I’m soooo happy to see you. Are you ready for the Threadventure? Great! Hop aboard the Serendipity Express with me and we’ll take our magical virtual vacation tour bus to beautiful Seaside, Florida where there’s plenty of sun, sand, and surf…


Hop on board the Serendipity Express for Threadventure 2018!

And here we are! (Gee, that was quick.)

Sun, surf, and sand at Seaside, Florida - stop number one on the Serendipity Needleworks Threadventure.


Have you ever been to Seaside?

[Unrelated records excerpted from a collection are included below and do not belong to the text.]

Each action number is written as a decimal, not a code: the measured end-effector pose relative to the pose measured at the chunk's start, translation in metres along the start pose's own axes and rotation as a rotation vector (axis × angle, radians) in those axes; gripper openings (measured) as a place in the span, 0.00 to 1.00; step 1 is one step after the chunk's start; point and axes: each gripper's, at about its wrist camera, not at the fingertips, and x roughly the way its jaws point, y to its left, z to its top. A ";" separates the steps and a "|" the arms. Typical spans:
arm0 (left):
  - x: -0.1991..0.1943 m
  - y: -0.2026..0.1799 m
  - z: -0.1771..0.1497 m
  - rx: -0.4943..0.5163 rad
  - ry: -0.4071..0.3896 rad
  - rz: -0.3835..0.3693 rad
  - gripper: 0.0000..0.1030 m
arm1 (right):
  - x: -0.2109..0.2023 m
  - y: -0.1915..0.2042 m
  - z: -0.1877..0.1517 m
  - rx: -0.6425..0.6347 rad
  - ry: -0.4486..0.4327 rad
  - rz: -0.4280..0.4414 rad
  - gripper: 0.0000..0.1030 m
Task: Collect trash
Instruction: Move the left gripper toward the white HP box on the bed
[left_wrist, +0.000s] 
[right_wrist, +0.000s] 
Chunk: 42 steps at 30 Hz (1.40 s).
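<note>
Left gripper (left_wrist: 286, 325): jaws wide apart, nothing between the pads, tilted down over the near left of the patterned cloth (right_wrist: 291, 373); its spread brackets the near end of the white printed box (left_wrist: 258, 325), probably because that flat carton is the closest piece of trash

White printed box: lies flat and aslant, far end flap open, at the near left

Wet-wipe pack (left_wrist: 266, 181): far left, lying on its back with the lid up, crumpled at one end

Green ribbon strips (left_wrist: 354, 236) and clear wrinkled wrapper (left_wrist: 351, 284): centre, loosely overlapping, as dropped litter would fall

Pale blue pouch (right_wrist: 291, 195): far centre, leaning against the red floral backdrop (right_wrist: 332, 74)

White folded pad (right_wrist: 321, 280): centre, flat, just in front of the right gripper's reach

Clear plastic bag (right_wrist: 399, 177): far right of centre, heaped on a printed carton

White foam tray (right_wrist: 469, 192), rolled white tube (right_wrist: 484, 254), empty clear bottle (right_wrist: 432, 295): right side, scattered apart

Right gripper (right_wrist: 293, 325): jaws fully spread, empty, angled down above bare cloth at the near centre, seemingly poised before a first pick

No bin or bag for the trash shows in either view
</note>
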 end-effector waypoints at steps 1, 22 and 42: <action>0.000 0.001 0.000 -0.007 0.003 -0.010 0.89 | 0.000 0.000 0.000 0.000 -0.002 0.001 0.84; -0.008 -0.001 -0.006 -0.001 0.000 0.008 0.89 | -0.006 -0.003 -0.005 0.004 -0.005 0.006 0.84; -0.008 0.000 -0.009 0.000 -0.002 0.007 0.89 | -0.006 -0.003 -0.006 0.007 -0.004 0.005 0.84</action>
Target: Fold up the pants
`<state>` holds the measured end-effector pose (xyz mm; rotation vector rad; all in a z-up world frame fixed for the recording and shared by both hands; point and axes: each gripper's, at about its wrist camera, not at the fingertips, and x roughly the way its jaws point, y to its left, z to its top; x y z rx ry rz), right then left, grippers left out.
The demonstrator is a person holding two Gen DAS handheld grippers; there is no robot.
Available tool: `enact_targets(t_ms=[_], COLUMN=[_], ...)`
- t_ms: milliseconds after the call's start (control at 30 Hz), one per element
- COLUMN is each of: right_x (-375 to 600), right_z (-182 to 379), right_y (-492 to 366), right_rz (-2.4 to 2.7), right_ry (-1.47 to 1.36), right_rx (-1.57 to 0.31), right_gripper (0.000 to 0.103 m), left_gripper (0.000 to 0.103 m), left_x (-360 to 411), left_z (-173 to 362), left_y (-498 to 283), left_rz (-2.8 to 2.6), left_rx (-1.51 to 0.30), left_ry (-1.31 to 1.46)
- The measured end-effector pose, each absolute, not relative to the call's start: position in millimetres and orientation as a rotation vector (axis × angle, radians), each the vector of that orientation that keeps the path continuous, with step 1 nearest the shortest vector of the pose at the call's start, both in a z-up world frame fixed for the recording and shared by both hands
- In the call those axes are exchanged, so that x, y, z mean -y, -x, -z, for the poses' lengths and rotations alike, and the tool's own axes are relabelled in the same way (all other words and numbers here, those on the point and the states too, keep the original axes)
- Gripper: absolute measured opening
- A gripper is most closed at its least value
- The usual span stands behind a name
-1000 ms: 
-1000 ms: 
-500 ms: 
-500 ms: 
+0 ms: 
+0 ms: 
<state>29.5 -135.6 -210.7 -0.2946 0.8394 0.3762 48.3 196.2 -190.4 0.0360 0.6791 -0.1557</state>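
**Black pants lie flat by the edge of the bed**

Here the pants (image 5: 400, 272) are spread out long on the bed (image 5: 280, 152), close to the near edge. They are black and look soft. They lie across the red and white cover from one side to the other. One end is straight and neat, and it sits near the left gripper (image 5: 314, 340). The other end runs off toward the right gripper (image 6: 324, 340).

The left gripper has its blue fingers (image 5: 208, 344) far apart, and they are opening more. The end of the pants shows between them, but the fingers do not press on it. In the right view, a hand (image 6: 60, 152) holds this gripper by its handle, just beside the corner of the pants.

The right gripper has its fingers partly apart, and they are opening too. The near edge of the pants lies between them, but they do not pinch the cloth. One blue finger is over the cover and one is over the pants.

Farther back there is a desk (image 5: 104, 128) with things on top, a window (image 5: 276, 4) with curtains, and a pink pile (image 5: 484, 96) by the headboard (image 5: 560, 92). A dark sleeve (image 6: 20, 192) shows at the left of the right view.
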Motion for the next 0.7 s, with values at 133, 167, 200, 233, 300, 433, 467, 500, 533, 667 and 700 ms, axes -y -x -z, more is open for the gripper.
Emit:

It’s a charming resort town nestled on the Emerald Coast of Florida. (One look at that gorgeous water and you can see why they call it the Emerald Coast!)

Over inside the Serendipity Needleworks Facebook group, I asked you to guess what we’ll be exploring in Seaside.

If you guessed sandy beaches and sand dunes, then CONGRATULATIONS! You’re ever so clever. 😉

Sand and sandy beaches (and sand dunes!) can pose quite a challenge when it comes to choosing the best stitches and threads for your needlepoint projects.

Whaddaya say we dive in and take a look at some terrific stitches for sand?

Threadventure 2018: stitches for sand, beaches, and sand dunes.

Sandy beaches and sand dunes have a variety of textures. Sometimes, sand is smooth – like at the water’s edge. Sometimes it’s wavy and windswept as if nobody’s been on the beach in a hundred years. And then, there are those times when it looks all lumpy and bumpy – like millions of people have been on the beach all at the same time!

Let’s start by taking a look at smooth sand…

Our first stitch, Encroached Slanted Gobelin, is a terrific choice for smooth sandy areas. 

It’s super easy to execute – and it’s also easy peasy to compensate; a great jumping-off place. It’s one of those stitches that you can always count on and it’s a terrific choice for beginning stitchers (or if you’ve been away from needlepoint for a while).

Encroached Slanted Gobelin stitch is great for stitching sand and sandy areas on your needlepoint projects.


Encroached Slanted Gobelin is a slightly directional stitch, depending upon which way you slant your stitches and it suggests a wee bit of movement.

I’m using Rainbow Tweed to work this stitch.

Rainbow Tweed is a four-ply divisible thread; a blend of cotton (44%), wool (39%), and acrylic (17%). It absorbs dye rather unevenly and that contributes to its heathery look, adding subtle depth to your stitches.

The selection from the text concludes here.